Pages

Tuesday, 22 April 2025

shuttle di ujung senja

Orientasi

Angin musim semi mulai hangat menyapu lorong-lorong SMA Eimei di Prefektur Kanagawa. Bunga sakura bermekaran, namun Yusa, siswa kelas dua yang tinggi tubuhnya 17 cm, tak pernah terlalu memperhatikannya. Fokusnya hanya satu: bulu tangkis.


Yusa pindah dari Indonesia ke Jepang di akhir SMP. Ayahnya, mantan atlet nasional bulu tangkis Indonesia, telah meninggal dunia saat Yusa masih duduk di bangku kelas delapan. Sejak saat itu, Yusa berjanji pada dirinya sendiri untuk melanjutkan warisan sang ayah. Namun, hidup sebagai siswa asing di Jepang tidak semudah membalik telapak tangan. Bahasa, budaya, hingga pergaulan menjadi tantangan harian.


Di SMA Eimei, ia bergabung dengan klub bulu tangkis. Ia bukan yang paling populer, namun dedikasinya tak tertandingi. Setiap hari, ia datang lebih awal dari anggota lain, menyapu lantai aula, dan berlatih footwork sebelum latihan dimulai. Banyak yang tak memperhatikan, tapi Yusa tidak peduli. Ia percaya, kerja keras akan berbicara lebih nyaring daripada kata-kata.


Komplikasi

Menjelang turnamen antar SMA se-Kanagawa, pelatih mengumumkan bahwa dua pemain terbaik akan mewakili sekolah. Posisi pertama tentu saja milik Kazuya Arisawa, kapten klub dan peringkat dua prefektur. Namun posisi kedua jadi topik panas—diperebutkan oleh Yusa dan Haruki Matsuda.


Haruki bukan hanya jago bermain, tapi juga anak dari pelatih klub, Matsuda-sensei. Banyak yang percaya kursi itu sudah pasti untuk Haruki, tak peduli seberapa keras Yusa berlatih.


Desas-desus soal ketidakadilan mulai terdengar. Teman seklub Yusa mulai menjauh, tak ingin terlibat. Bahkan beberapa pelatih dari SMA lain mencibir Eimei sebagai sekolah dengan “tim nepotis.” Tapi Yusa tidak gentar. Ia ingat betul ucapan ayahnya, “Jangan lawan orang, Yus. Lawan dirimu sendiri.”


Klimaks

Pelatih akhirnya mengadakan pertandingan seleksi terbuka. Aula utama dipenuhi murid, guru, bahkan alumni. Haruki tampil dengan percaya diri, disambut sorakan dari teman-teman sekelasnya. Yusa mengenakan seragam klub yang mulai pudar warnanya, tapi langkahnya mantap.


Set pertama dimenangkan Haruki dengan cepat.
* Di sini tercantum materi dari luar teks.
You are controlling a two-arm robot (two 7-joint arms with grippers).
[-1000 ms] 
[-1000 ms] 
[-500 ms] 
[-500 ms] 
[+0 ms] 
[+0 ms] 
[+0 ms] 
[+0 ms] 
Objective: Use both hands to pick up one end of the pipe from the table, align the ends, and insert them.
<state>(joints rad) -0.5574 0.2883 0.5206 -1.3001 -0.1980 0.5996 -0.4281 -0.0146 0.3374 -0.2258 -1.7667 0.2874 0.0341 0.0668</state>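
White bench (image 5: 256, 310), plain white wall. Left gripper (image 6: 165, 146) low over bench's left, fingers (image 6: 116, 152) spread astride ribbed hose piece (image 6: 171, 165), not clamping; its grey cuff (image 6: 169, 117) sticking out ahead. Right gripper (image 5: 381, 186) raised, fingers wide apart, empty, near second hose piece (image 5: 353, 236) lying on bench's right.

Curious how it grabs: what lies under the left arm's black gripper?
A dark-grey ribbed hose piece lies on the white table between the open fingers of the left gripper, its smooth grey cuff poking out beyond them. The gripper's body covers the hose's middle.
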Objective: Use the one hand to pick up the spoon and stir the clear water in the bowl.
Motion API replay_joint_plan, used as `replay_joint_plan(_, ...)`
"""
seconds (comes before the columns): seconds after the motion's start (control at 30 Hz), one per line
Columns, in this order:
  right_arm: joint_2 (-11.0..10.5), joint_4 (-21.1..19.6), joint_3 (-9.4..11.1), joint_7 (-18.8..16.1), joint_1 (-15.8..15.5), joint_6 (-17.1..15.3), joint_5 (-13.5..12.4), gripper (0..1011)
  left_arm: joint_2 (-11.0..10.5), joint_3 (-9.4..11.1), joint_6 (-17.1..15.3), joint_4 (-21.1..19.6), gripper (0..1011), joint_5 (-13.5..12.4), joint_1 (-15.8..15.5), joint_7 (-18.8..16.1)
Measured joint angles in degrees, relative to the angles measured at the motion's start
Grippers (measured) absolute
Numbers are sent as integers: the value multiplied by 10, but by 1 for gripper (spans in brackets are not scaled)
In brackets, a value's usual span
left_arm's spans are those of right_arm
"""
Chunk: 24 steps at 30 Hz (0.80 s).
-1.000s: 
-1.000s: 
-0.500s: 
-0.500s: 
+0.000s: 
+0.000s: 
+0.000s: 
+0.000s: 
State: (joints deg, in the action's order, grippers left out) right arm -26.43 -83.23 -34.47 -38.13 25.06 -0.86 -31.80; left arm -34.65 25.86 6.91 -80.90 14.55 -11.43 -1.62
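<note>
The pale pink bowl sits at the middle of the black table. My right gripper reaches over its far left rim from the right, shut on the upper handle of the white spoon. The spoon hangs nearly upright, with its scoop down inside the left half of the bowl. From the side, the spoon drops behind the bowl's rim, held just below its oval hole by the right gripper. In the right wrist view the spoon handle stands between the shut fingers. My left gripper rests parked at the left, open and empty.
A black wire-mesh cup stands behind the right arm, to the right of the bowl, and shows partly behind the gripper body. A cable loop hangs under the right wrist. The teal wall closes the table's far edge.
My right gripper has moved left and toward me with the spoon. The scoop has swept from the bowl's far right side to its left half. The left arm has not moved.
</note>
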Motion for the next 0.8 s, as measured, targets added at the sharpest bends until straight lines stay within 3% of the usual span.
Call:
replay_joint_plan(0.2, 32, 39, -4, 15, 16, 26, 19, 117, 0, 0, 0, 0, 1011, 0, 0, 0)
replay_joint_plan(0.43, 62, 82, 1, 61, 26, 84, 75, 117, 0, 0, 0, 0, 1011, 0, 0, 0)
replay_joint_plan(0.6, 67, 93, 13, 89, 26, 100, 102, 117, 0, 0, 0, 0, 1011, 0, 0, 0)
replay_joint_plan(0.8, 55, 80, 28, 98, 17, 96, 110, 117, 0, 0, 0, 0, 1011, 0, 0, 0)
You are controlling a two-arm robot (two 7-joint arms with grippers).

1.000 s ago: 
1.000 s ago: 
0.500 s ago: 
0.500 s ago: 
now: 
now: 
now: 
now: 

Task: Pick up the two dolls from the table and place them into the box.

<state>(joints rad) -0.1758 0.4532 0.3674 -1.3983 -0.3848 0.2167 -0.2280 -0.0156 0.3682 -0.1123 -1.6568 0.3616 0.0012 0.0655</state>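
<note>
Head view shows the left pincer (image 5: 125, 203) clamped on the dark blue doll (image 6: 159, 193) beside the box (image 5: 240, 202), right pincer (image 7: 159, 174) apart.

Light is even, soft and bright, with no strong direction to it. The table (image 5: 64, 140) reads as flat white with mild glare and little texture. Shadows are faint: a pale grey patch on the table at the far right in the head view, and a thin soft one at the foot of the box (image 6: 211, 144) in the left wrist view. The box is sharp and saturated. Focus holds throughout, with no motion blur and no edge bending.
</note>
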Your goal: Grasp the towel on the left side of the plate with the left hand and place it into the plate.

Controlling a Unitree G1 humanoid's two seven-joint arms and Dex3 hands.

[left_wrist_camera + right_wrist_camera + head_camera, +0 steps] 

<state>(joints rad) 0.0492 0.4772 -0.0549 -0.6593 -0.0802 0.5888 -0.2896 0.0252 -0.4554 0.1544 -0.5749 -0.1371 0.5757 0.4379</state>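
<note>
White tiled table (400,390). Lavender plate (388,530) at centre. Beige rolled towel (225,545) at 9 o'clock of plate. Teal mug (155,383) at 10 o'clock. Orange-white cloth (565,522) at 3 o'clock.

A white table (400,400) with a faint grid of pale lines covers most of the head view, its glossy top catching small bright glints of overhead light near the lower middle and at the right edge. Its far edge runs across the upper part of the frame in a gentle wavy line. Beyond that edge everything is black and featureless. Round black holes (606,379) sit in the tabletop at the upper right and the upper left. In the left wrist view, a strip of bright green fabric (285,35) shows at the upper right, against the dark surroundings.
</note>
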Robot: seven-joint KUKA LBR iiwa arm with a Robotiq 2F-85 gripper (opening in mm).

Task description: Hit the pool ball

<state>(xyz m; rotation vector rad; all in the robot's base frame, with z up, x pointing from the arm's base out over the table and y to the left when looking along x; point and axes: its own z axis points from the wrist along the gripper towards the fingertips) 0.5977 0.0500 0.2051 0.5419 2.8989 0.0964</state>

Tekniknya bersih, gerakannya elegan. Tapi Yusa diam-diam menganalisis. Ia melihat celah: Haruki kurang stabil di sisi kiri belakang.


Set kedua, Yusa mulai menyerang titik itu. Bola demi bola, poin demi poin, dan set pun menjadi miliknya.


Set ketiga seperti medan perang. Keringat mengucur, kaki gemetar, dan nafas memburu. Skor imbang 19-19. Haruki melakukan smash keras—Yusa menebak arah dan membalas dengan drive tajam. 20-19. Satu poin lagi.


Shuttlecock terangkat. Yusa melompat. Dalam sepersekian detik, dia memukul smash keras ke sudut kiri belakang, dan… bola jatuh sempurna. Poin!


Resolusi

Sorak-sorai meledak. Bahkan Kazuya berdiri dan bertepuk tangan. Matsuda-sensei terdiam sejenak, lalu mendekat dan berkata, “Kau luar biasa, Yusa. Maaf telah meragukanmu.”


Haruki, yang terduduk di lantai, tersenyum pahit. “Selamat. Kau pantas mendapatkannya,” katanya sambil menjabat tangan Yusa.


Untuk pertama kalinya, Yusa merasa seperti benar-benar bagian dari SMA Eimei. Bukan hanya siswa pindahan, tapi seseorang yang diakui karena usahanya.


Koda

Dua bulan kemudian, tim SMA Eimei finis sebagai semifinalis tingkat prefektur. Bagi Yusa, itu baru permulaan. Ia kini rutin mendapat undangan untuk pelatihan bulu tangkis regional. Di asrama, ia menatap langit malam sambil memegang liontin kecil berisi foto ayahnya.


“Ayah, Yusa sudah tidak bersembunyi di balik bayanganmu lagi,” bisiknya. “Sekarang, aku akan membuat bayanganku sendiri, yang lebih hebat tentunya!.”